Sonja was that person for me. Right from the moment we met, I recognized myself in her words. Recognized who I wanted to be.” The novel follows the evolution of their friendship, from the initial thrill of finding each other and nurturing a close, all-consuming friendship, to the pain and grief that comes when the boundaries of their friendship collide with their own individual needs, forcing them to decide if they can stay friends.
I wrote this novel because I don’t think we talk enough about why and how friendships end, as well as the lingering pain of broken friendships. And yet, in the real world most friendships end. A recent study by Florida Atlantic University found that only one percent of friendships lasted five years. Most friendships end within the first year. What contributes to the peril of friendship? Researchers found that when friends differ in gender, peer acceptance, school competence, and physical aggressiveness, the friendships are much more likely to end. The all-too-common dramas in teen friendships and subsequent break-ups can be highly disruptive, so much so that many parents and educators encourage students to have lots of friends, not a best friend.

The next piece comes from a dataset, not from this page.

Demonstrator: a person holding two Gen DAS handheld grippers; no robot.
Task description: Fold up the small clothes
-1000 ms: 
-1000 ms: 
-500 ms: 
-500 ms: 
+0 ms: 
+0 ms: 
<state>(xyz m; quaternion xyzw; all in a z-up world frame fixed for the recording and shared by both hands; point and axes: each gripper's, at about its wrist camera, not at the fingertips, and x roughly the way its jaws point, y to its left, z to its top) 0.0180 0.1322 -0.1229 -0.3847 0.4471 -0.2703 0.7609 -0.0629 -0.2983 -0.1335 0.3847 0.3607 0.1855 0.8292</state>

And yet teenagers want a best friend, someone to confide in, hang out with. So, how are teens to forge lasting friendships? First, don’t expect a single friendship to bear all the burdens of your own loneliness. Putting all your trust, time, and energy into one friendship can create exceedingly high expectations of each other. And high expectations inevitably lead to disappointment. Most teens need to understand that periods of disappointment are common in friendship, and sometimes you just need to give your close friends some space. Moreover, no friendship is immune from changing. When Frances and Sonja go through a period of not speaking to each other, Frances’s mother tells her, “I actually think what you and Sonja are going through is normal. People change, grow in different ways. You’ve grown a lot this year, Fran. And I’m sure Sonja has too. Sometimes you have to create a bigger container for the friendship.”